**What you will do:** Write out, word for word, every line from the one containing "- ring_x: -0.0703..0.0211" through the final line of the records.
-------- Material provided
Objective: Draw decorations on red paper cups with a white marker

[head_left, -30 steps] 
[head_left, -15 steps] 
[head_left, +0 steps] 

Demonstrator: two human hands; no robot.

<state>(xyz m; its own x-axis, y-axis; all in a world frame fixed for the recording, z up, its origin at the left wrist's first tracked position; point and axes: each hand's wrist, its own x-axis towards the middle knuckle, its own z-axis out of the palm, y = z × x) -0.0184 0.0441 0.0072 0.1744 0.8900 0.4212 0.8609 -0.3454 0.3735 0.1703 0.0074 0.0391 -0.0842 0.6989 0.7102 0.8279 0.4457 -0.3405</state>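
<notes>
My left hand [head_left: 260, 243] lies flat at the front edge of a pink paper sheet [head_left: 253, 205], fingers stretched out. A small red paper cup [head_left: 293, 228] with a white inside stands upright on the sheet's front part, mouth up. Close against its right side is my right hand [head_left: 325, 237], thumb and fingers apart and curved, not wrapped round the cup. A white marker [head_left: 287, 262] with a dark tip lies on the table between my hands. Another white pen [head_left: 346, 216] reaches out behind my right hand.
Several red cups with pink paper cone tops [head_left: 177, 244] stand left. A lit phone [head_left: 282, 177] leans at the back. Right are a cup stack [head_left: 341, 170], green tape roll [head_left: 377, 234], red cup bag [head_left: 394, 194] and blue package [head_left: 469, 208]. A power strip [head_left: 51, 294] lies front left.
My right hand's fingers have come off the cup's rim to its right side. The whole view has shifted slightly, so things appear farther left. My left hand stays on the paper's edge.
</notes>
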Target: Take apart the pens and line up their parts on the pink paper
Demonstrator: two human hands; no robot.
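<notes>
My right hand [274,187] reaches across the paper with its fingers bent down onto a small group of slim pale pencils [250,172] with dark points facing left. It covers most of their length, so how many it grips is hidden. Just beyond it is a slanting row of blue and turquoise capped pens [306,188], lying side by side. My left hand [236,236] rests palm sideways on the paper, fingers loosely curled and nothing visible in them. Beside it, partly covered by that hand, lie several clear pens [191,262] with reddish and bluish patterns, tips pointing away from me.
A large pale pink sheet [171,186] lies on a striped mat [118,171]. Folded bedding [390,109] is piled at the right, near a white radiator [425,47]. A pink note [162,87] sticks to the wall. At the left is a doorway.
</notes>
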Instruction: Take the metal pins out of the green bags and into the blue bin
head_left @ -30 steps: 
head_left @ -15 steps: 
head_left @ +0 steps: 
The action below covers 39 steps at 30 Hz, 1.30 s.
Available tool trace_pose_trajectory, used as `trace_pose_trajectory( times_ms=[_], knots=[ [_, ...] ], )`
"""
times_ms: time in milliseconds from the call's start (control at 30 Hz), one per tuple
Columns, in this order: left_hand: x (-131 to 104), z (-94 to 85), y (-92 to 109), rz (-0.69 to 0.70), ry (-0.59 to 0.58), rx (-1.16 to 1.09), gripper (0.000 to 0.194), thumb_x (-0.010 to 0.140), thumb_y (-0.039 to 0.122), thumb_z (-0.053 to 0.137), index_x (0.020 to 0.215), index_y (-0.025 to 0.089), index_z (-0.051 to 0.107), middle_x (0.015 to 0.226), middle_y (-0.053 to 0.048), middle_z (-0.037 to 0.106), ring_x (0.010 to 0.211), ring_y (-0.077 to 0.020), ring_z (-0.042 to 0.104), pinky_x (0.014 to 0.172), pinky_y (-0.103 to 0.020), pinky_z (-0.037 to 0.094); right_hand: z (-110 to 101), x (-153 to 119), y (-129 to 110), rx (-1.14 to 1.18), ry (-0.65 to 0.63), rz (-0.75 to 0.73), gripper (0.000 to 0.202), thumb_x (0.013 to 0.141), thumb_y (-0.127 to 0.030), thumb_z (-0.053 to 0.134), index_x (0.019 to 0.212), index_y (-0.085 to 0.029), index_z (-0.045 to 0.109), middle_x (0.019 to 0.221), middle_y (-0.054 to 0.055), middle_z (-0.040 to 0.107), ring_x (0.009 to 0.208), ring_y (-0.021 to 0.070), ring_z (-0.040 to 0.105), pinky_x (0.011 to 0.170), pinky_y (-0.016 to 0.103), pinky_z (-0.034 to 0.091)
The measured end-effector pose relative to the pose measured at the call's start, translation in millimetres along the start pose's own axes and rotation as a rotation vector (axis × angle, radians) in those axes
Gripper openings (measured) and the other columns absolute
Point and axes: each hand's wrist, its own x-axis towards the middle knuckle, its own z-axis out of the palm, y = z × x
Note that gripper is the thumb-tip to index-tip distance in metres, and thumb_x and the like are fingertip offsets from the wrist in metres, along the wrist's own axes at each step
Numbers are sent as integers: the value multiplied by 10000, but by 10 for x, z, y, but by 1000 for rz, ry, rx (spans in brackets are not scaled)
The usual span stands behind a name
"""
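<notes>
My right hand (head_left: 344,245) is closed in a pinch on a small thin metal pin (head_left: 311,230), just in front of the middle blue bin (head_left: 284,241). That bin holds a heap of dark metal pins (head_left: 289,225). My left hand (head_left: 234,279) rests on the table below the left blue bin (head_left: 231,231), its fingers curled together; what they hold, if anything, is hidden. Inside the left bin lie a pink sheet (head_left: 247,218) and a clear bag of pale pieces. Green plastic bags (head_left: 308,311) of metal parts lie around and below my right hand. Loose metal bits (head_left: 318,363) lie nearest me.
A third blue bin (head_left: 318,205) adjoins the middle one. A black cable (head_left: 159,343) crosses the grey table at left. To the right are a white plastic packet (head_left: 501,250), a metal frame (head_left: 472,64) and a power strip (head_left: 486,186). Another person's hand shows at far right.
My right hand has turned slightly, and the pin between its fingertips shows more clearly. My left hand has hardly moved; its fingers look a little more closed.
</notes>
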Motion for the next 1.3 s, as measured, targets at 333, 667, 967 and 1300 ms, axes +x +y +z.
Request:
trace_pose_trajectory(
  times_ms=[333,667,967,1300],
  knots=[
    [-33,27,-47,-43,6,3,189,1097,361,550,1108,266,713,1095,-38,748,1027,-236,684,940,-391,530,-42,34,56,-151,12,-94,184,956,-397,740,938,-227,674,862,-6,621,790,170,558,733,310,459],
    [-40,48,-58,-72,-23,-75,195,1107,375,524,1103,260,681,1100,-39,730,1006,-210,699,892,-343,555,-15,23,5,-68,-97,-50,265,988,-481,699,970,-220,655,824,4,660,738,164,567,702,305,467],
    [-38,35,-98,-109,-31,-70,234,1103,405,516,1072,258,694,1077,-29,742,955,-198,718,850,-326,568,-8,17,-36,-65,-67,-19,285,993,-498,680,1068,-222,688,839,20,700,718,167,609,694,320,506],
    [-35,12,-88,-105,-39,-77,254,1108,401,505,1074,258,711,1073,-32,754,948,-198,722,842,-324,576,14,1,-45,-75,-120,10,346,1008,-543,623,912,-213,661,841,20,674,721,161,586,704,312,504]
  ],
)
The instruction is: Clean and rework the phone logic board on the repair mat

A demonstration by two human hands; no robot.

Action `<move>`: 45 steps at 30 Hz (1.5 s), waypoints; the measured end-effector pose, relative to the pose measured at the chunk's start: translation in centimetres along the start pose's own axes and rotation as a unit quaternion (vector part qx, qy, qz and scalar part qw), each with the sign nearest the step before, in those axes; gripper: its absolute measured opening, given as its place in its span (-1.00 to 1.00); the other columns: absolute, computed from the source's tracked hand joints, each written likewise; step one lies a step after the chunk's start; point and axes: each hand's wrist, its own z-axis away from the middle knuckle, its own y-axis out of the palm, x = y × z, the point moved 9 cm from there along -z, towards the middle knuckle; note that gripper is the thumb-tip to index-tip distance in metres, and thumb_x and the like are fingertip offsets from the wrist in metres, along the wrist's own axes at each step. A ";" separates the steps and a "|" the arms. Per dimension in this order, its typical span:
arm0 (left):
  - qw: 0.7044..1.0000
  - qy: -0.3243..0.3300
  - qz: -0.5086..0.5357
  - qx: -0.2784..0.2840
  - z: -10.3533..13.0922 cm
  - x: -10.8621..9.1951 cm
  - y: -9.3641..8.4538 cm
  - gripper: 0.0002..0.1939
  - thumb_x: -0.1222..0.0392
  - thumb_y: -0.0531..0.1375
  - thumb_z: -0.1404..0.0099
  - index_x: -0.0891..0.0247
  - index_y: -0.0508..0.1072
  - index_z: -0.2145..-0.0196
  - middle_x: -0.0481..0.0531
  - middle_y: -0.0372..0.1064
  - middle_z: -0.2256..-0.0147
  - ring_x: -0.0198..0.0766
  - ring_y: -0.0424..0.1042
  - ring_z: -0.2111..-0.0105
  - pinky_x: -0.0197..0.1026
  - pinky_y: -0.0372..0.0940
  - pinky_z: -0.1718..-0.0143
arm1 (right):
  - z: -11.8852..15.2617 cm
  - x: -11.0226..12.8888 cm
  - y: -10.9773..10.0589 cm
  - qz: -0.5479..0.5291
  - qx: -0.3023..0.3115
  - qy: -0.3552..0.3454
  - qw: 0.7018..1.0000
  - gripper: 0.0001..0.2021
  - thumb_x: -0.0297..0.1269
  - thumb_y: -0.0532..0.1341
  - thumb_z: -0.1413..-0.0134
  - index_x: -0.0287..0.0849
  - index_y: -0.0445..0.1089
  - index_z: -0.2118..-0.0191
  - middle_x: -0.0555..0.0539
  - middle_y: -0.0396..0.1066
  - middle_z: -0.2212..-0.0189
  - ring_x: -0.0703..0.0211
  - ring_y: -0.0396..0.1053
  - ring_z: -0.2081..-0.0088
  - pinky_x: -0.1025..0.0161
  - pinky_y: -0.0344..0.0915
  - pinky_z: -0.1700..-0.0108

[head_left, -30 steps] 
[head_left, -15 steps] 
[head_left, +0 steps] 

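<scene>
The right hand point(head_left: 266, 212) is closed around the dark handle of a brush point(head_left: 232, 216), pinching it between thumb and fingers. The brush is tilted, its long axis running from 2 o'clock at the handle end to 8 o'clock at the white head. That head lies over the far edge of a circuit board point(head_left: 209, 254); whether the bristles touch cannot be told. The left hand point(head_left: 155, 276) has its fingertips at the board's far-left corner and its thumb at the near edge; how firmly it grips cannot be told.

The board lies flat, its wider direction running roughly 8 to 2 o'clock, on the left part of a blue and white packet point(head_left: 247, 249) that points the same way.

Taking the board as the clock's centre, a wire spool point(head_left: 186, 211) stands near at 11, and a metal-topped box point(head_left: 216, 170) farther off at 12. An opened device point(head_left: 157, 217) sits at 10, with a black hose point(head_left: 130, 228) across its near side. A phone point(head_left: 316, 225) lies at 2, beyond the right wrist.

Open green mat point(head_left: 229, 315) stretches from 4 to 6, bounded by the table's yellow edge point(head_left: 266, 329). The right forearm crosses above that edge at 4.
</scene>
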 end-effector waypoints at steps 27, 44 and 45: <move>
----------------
**Output:**
  - ring_x: -0.0703..0.0211
  - ring_y: -0.0396..0.1053
  - ring_z: -0.2081..-0.0088
  - pinky_x: -0.1025..0.0161
  - pinky_y: -0.0344..0.0915
  - pinky_z: -0.1700..-0.0108

[head_left, -30 steps] 
[head_left, -15 steps] 
[head_left, +0 steps] 

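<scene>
The right hand point(head_left: 266, 212) is closed around the dark handle of a brush point(head_left: 232, 216), pinching it between thumb and fingers. The brush is tilted, its long axis running from 2 o'clock at the handle end to 8 o'clock at the white head. That head lies over the far edge of a circuit board point(head_left: 209, 254); whether the bristles touch cannot be told. The left hand point(head_left: 155, 276) has its fingertips at the board's far-left corner and its thumb at the near edge; how firmly it grips cannot be told.

The board lies flat, its wider direction running roughly 8 to 2 o'clock, on the left part of a blue and white packet point(head_left: 247, 249) that points the same way.

Taking the board as the clock's centre, a wire spool point(head_left: 186, 211) stands near at 11, and a metal-topped box point(head_left: 216, 170) farther off at 12. An opened device point(head_left: 157, 217) sits at 10, with a black hose point(head_left: 130, 228) across its near side. A phone point(head_left: 316, 225) lies at 2, beyond the right wrist.

Open green mat point(head_left: 229, 315) stretches from 4 to 6, bounded by the table's yellow edge point(head_left: 266, 329). The right forearm crosses above that edge at 4.
</scene>
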 end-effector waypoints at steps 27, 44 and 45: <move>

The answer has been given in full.